Your task >>
The answer must be an exact restatement of all the data.

= Beginning of Section =

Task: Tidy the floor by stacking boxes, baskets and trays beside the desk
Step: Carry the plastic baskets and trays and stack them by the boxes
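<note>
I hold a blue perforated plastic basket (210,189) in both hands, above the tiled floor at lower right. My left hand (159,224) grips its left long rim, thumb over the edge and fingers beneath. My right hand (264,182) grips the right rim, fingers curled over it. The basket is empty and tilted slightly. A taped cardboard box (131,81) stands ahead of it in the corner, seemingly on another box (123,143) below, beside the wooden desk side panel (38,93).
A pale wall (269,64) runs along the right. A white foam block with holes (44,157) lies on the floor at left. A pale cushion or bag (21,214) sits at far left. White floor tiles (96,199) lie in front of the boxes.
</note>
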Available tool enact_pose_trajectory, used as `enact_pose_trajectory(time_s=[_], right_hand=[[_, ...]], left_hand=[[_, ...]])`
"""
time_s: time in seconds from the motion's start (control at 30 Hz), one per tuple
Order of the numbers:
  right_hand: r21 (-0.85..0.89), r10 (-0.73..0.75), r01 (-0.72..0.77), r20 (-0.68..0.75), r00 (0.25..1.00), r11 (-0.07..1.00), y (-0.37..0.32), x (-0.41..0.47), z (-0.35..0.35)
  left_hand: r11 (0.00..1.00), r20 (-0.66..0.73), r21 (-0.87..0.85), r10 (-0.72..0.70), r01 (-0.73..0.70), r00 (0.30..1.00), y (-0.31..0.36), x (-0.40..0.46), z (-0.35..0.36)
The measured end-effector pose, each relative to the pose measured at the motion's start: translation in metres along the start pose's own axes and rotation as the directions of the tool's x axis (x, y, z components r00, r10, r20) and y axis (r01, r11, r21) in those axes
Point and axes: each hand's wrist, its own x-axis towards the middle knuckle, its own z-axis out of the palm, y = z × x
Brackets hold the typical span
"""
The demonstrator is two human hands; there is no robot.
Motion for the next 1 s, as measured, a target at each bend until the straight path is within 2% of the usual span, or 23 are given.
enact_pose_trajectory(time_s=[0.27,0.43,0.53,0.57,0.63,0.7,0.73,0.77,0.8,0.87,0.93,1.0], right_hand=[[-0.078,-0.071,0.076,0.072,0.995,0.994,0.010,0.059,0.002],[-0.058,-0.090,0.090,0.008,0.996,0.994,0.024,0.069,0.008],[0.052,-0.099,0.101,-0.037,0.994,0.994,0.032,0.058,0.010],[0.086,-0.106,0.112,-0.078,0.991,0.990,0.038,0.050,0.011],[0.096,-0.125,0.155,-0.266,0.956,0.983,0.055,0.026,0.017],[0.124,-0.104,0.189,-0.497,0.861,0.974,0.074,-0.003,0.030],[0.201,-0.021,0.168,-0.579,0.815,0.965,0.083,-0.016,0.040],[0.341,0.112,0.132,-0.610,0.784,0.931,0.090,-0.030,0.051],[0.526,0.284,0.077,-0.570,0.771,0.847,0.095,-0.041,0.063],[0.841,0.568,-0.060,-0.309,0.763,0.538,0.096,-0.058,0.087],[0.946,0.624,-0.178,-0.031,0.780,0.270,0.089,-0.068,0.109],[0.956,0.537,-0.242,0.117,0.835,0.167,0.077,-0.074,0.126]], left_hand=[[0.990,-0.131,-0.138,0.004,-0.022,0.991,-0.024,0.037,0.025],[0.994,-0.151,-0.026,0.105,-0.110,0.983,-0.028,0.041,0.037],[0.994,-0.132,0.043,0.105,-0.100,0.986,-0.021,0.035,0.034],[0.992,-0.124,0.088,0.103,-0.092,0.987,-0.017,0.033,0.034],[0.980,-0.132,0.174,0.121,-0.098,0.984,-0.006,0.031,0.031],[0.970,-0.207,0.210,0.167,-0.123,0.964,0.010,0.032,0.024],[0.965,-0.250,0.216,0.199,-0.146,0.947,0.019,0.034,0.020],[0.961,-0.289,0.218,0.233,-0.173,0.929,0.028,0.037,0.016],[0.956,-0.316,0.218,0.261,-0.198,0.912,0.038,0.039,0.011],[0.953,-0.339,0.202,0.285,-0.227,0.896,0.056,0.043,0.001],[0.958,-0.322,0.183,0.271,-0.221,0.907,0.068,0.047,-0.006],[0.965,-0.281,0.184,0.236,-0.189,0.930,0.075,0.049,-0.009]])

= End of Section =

Output >>
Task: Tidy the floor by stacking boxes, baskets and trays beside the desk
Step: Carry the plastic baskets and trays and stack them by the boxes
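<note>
I hold a blue perforated plastic basket (210,189) in both hands, above the tiled floor at lower right. My left hand (159,224) grips its left long rim, thumb over the edge and fingers beneath. My right hand (264,182) grips the right rim, fingers curled over it. The basket is empty and tilted slightly. A taped cardboard box (131,81) stands ahead of it in the corner, seemingly on another box (123,143) below, beside the wooden desk side panel (38,93).
A pale wall (269,64) runs along the right. A white foam block with holes (44,157) lies on the floor at left. A pale cushion or bag (21,214) sits at far left. White floor tiles (96,199) lie in front of the boxes.
</note>
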Available tool enact_pose_trajectory, used as `enact_pose_trajectory(time_s=[_], right_hand=[[_, ...]], left_hand=[[_, ...]])`
"""
time_s: time in seconds from the motion's start (control at 30 Hz), one per tuple
Order of the numbers:
  right_hand: r21 (-0.85..0.89), r10 (-0.73..0.75), r01 (-0.72..0.77), r20 (-0.68..0.75), r00 (0.25..1.00), r11 (-0.07..1.00), y (-0.37..0.32), x (-0.41..0.47), z (-0.35..0.35)
  left_hand: r11 (0.00..1.00), r20 (-0.66..0.73), r21 (-0.87..0.85), r10 (-0.72..0.70), r01 (-0.73..0.70), r00 (0.30..1.00), y (-0.31..0.36), x (-0.40..0.46), z (-0.35..0.36)
The measured end-effector pose, each relative to the pose measured at the motion's start: translation in metres along the start pose's own axes and rotation as the directions of the tool's x axis (x, y, z components r00, r10, r20) and y axis (r01, r11, r21) in those axes
Point and axes: each hand's wrist, its own x-axis towards the middle knuckle, its own z-axis out of the palm, y = z × x
Brackets hold the typical span
"""
The demonstrator is two human hands; there is no robot.
Motion for the next 1 s, as measured, a target at each bend until the straight path is within 2% of the usual span, or 23 are given.
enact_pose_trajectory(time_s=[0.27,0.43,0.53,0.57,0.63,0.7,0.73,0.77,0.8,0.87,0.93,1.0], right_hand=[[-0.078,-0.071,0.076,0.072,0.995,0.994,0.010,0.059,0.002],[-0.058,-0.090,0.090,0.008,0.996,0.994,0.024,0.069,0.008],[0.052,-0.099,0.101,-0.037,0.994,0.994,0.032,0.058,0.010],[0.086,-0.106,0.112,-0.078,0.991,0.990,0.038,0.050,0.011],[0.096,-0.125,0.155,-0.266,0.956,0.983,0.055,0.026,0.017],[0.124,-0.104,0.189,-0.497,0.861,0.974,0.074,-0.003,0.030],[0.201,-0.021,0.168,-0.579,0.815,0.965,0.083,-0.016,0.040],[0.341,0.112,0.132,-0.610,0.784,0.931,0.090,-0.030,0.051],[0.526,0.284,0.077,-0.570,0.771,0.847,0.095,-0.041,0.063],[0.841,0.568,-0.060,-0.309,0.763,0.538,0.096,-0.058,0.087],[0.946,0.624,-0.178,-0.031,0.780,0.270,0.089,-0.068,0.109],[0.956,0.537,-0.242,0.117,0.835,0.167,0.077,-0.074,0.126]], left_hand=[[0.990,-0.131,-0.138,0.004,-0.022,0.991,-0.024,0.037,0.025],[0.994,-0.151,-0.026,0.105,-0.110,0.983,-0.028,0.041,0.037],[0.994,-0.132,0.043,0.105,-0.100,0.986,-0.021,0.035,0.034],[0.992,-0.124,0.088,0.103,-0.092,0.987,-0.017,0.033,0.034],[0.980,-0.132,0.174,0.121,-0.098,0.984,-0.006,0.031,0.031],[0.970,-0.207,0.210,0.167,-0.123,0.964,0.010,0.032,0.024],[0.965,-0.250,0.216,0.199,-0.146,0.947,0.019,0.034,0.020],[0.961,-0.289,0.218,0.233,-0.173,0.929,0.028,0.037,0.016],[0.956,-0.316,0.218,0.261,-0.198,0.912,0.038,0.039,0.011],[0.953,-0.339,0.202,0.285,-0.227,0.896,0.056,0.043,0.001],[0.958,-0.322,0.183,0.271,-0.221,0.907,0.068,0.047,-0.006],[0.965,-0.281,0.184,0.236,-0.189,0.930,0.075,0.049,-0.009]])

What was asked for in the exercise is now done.